Given information:
=====
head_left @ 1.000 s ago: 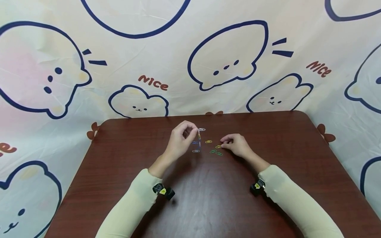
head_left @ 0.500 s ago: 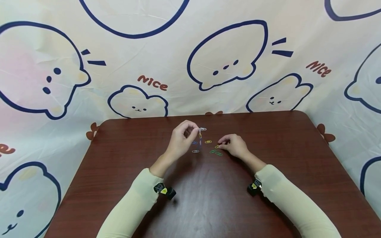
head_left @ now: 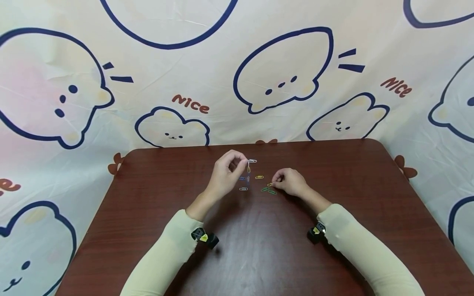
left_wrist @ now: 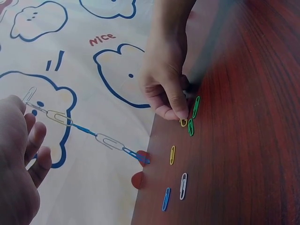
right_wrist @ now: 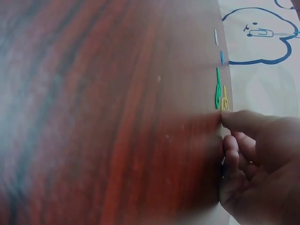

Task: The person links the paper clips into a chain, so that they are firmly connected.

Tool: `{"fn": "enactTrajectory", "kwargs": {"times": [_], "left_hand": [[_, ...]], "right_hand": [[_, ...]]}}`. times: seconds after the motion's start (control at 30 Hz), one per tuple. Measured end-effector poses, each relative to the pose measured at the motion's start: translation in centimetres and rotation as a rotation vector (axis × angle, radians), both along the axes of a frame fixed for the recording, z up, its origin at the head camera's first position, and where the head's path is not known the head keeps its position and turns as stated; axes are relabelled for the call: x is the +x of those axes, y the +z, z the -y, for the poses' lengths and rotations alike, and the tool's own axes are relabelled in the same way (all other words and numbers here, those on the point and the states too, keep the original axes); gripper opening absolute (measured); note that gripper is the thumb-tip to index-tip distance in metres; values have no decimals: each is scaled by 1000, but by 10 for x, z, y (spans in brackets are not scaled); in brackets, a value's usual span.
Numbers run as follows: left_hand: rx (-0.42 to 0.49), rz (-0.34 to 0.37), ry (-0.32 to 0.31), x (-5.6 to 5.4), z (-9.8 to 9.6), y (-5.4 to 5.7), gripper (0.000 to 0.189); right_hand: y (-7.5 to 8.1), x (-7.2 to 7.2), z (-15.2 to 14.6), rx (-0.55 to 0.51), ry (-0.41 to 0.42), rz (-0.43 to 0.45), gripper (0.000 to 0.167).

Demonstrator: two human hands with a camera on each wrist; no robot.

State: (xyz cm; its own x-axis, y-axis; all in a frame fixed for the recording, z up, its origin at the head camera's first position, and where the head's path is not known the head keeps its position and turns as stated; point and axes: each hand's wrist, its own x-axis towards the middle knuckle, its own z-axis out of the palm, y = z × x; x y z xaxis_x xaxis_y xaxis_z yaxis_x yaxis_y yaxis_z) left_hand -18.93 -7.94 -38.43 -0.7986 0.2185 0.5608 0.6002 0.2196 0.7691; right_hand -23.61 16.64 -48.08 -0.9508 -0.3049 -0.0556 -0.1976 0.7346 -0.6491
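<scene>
Two hands extend over the table [head_left: 274, 246]. Left hand [head_left: 226, 170] raised, fingertips pinched on the top of a hanging paper-clip chain [left_wrist: 84, 129]. Right hand [head_left: 291, 181] low, thumb and finger clamped on one yellow clip [left_wrist: 183, 123] at the tabletop. Loose nearby: two green clips [left_wrist: 196, 107], one second yellow clip [left_wrist: 172, 154], one blue clip [left_wrist: 166, 199], one white clip [left_wrist: 183, 186].

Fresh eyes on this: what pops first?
Probably the big cartoon-printed backdrop filling the view behind the brown table. Next, the chain of linked paper clips hanging from the raised left hand. Then the right hand, low over the table, pinching a yellow clip beside two green ones.
</scene>
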Motion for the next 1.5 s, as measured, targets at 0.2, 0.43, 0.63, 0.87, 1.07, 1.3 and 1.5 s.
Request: {"fn": "enactTrajectory", "kwargs": {"times": [0.2, 0.43, 0.63, 0.87, 1.07, 1.3, 1.5], "left_hand": [[3, 5, 6, -14, 2, -20, 4], [5, 1, -17, -16, 5, -23, 5], [11, 3, -12, -15, 5, -21, 4], [10, 9, 2, -15, 3, -21, 5], [-1, 9, 10, -10, 0, -12, 4], [9, -18, 8, 4, -3, 10, 4], [15, -14, 16, 3, -4, 11, 4]], "right_hand": [[1, -1, -5, -47, 70, 13, 9], [-1, -3, -14, -167, 106, 53, 6], [3, -1, -22, -225, 116, 41, 3], [20, 4, -27, -251, 85, 19, 5], [36, 8, -29, -272, 50, 3, 5], [53, 12, -25, -288, 37, -27, 4], [71, 18, -20, -340, 12, -29, 5]]}}
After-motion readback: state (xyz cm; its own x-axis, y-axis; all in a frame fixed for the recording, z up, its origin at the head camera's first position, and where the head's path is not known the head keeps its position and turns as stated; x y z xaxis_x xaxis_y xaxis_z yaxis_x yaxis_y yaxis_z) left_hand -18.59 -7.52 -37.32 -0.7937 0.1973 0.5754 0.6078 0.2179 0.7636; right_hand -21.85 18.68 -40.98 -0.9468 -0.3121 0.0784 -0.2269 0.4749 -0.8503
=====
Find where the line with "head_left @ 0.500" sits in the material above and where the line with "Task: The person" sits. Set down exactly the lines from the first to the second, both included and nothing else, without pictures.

head_left @ 0.500 s ago: 
head_left @ now: 
left_wrist @ now: 
right_wrist @ now: 

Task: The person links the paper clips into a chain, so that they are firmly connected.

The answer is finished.